Attention Deficit Hyperactivity Disorder (ADHD) is a common, early-onset and enduring neuropsychiatric disorder characterised primarily by inappropriate deficits in attention, hyperactivity, increased impulsivity and emotional deregulation - impairing multiple domains of professional and personal life.
Evidence for dietary and nutritional treatments of ADHD varies widely. The mineral magnesium is necessary for sufficient brain function and aids smooth transmission of communications through the central nervous system, calms the central nervous system and is an important component in the production of serotonin. Magnesium deficiency is marked by several reductions in cognitive abilities and processes including reduced attention span along with increased instances of aggression, fatigue and lack of concentration. Additional, common symptoms of magnesium deficiency include - irritability, mood swings, nervousness and fatigue.

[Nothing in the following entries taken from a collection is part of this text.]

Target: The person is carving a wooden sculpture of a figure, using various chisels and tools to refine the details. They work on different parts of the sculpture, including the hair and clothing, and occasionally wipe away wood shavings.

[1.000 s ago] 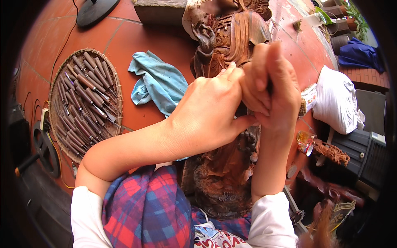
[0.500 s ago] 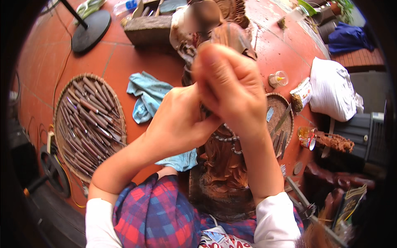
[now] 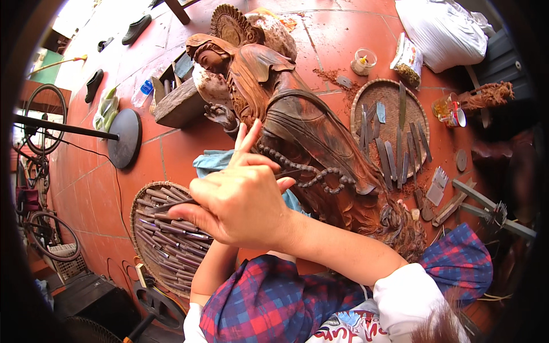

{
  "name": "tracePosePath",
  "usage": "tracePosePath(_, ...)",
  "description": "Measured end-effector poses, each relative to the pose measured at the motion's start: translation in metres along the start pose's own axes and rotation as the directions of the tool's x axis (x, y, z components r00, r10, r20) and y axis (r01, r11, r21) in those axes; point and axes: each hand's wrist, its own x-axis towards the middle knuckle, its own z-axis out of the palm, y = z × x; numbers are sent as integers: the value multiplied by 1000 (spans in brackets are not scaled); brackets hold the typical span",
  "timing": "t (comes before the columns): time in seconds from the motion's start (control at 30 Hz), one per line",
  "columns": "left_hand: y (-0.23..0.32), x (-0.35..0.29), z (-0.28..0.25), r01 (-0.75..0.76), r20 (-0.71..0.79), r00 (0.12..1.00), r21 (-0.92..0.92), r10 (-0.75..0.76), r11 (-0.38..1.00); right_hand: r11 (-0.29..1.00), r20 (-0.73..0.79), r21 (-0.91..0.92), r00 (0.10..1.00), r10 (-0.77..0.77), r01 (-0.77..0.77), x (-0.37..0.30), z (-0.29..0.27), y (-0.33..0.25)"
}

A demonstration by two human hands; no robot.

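Observation:
A carved wooden statue (image 3: 297, 114) of a robed figure lies aslant before me, its head at the far left and its base by my lap. My right hand (image 3: 243, 200) is closed round a slim dark tool (image 3: 178, 203), whose ends show on both sides of the fist; its exact kind cannot be made out. Mostly hidden behind it is my left hand (image 3: 247, 139); two fingers stretch upward while the thumb and other fingers seem to close on the tool's right end. Both hands are over the statue's chest and carved bead string (image 3: 320, 178).
A round basket (image 3: 137, 228) of chisels stands at the left. Another basket (image 3: 355, 106) with flat files lies right of the statue. Around are a blue cloth (image 3: 210, 162), a wooden box (image 3: 178, 104), a black stand base (image 3: 127, 139), a glass jar (image 3: 363, 62) and a white sack (image 3: 440, 31).
My view has swung, so the statue now lies slanted and shows its head. My right hand has come down and left, across the left one; the slim tool now shows.

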Motion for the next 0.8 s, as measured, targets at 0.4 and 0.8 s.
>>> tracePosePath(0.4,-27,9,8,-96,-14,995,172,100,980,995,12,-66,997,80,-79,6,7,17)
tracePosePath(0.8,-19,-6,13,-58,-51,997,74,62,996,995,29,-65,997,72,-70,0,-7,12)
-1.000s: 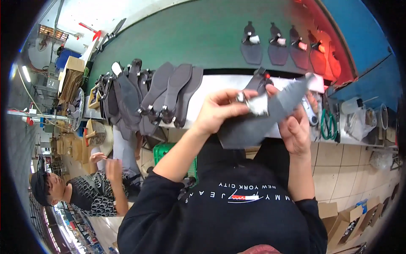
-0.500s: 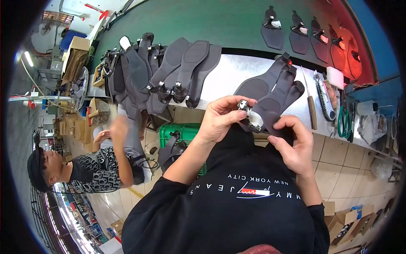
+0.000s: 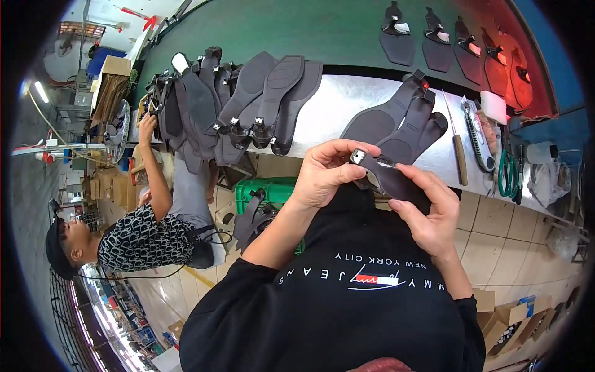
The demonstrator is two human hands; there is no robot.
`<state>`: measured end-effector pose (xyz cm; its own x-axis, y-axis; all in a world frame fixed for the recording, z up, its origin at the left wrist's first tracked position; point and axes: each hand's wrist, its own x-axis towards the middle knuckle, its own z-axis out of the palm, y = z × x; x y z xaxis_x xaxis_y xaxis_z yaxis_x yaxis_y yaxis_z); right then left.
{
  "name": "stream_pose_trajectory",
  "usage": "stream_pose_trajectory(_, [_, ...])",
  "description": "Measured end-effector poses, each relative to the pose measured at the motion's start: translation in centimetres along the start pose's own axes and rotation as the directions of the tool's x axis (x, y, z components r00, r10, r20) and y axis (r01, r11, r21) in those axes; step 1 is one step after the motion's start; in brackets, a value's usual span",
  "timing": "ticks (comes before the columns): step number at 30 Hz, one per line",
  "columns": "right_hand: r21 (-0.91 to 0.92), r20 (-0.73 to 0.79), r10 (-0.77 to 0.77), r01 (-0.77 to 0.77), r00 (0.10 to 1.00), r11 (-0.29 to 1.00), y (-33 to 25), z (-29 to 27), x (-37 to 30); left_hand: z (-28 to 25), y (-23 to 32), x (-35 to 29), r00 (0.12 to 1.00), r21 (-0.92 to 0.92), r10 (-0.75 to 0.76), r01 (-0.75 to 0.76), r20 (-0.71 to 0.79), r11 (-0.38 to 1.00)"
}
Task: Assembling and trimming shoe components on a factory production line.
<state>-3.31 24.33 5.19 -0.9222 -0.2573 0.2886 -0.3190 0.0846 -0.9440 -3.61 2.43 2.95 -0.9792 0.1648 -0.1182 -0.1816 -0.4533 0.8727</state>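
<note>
Between my hands, in front of my chest, is a dark grey sandal sole [image 3: 401,186], tilted so its wide part hangs toward my right palm. My left hand [image 3: 330,175] pinches its narrow end, beside a small shiny piece with whitish spots. My right hand [image 3: 430,214] grips the wider part, thumb below and fingers above; that hand hides the sole's far tip. Just beyond, several similar dark soles [image 3: 379,121] with glossy black straps lie overlapped on the metal worktable [image 3: 331,111].
More soles [image 3: 251,93] are heaped at left; others stand spaced on the green surface [image 3: 334,37] at far right. An awl [image 3: 458,158], a utility knife [image 3: 476,139] and green-handled scissors [image 3: 508,177] lie right. A green crate [image 3: 266,193] stands below; a co-worker [image 3: 145,239] is at left.
The sole in my hands has turned, so its smooth dark face shows and the white patch is mostly hidden. My right fingers moved left along it. The co-worker's arm has reached toward the bench.
</note>
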Motion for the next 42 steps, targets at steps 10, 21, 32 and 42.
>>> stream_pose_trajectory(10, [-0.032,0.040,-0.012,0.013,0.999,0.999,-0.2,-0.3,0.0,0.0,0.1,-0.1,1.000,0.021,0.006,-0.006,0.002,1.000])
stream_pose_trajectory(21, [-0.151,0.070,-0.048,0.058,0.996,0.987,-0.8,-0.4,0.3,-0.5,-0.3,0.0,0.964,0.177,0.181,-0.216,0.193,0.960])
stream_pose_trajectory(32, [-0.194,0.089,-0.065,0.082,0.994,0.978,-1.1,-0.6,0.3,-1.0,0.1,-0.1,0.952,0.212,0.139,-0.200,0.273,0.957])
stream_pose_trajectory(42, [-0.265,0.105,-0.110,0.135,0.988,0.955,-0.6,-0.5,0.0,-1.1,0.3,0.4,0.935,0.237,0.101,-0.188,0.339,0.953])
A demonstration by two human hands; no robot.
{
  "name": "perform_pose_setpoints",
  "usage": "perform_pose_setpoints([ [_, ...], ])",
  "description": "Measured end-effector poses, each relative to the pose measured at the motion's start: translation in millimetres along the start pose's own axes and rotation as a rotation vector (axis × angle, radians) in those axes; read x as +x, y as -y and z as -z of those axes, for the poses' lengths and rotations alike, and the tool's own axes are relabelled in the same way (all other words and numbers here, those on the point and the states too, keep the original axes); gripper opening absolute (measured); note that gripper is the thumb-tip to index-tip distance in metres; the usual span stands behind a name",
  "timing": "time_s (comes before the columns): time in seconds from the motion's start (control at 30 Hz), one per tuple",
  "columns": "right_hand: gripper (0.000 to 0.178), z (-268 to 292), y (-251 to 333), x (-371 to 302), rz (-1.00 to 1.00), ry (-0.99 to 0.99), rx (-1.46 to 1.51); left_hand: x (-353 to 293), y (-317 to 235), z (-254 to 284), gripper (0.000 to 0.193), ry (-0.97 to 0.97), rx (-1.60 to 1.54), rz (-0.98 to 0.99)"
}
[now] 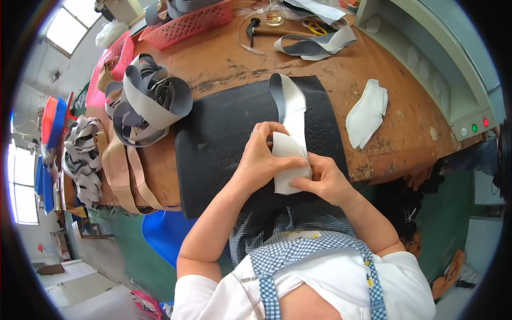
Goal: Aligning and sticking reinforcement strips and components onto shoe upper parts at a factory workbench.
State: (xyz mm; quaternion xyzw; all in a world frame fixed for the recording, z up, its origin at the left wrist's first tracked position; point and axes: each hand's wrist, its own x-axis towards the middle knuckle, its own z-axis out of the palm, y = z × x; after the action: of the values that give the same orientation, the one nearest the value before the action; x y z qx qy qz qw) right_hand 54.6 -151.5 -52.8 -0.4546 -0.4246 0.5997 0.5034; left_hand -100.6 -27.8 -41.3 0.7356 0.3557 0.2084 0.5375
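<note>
Plainly, both hands (pixel 260 158) (pixel 328 180) pinch a smooth, off-white piece (pixel 284 177) with a curved upper edge.

Shows a workroom with pale, off-white walls (pixel 40 88), bent by the lens toward the rim. Takes in daylight through a bright, rectangular, dark-barred window (pixel 68 26) at the upper left and another bright, paned window (pixel 24 181) lower at the left edge. Has a green floor (pixel 130 240), visible on both sides beneath a broad, brown, scuffed and stained worktable (pixel 229 66). Includes, at the upper right, a boxy, pale grey, open-fronted cabinet (pixel 437 48) with white, green and red round buttons (pixel 474 128) along the lower edge.
</note>
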Motion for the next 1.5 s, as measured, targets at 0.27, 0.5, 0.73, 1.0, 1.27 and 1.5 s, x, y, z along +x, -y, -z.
perform_pose_setpoints([
  [0.27,0.040,12,13,-1,0.001,0.169,0.003,-13,-2,-2,0.070,0.224,-0.422,0.179],
  [0.5,0.018,-5,21,6,0.058,-0.130,-0.009,-27,-17,11,0.029,-0.147,-0.650,0.222],
  [0.73,0.017,2,40,13,0.234,-0.258,-0.250,-20,-13,32,0.035,-0.129,-1.030,0.227],
  [1.0,0.025,-9,58,30,0.215,-0.266,-0.319,-7,-17,31,0.046,-0.188,-0.721,0.168],
  [1.27,0.035,-14,55,52,0.237,-0.242,-0.376,3,-15,29,0.051,-0.274,-1.021,0.259],
  [1.5,0.042,-15,47,50,0.274,-0.230,-0.162,-1,-1,56,0.032,-0.196,-1.026,0.130],
])
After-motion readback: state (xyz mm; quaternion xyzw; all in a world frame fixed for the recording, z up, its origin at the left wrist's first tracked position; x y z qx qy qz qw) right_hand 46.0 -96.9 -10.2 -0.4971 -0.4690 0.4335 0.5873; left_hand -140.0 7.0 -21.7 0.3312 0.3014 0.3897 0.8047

A recent study (2016) published in the journal of Medical Human Genetics assessed the red cell magnesium levels of 25 children diagnosed with ADHD. The assessment was conducted on 25 age and sex matched controls. Patients were considered eligible for the study if they fulfilled criteria of ADHD according to the DSMIV, their age range was between 6-16 and their IQ above 70. The results from this study indicated that magnesium deficiency was more prevalent in males than females. It has been previously suggested that a gender difference could be partly due to hormonal differences between males and females where oestrogen secretion is responsible for improved magnesium utilisation by young female adolescents. In addition to this finding, it was noted that after 30 days of magnesium glycinate supplementation ADHD patients showed significant decreases in anxiety, and impairment of attention and hyperactivity scales. It was also noted that the combination of magnesium and pyridoxal-5-phosphate (B6) significantly reduced aggression in children with ADHD.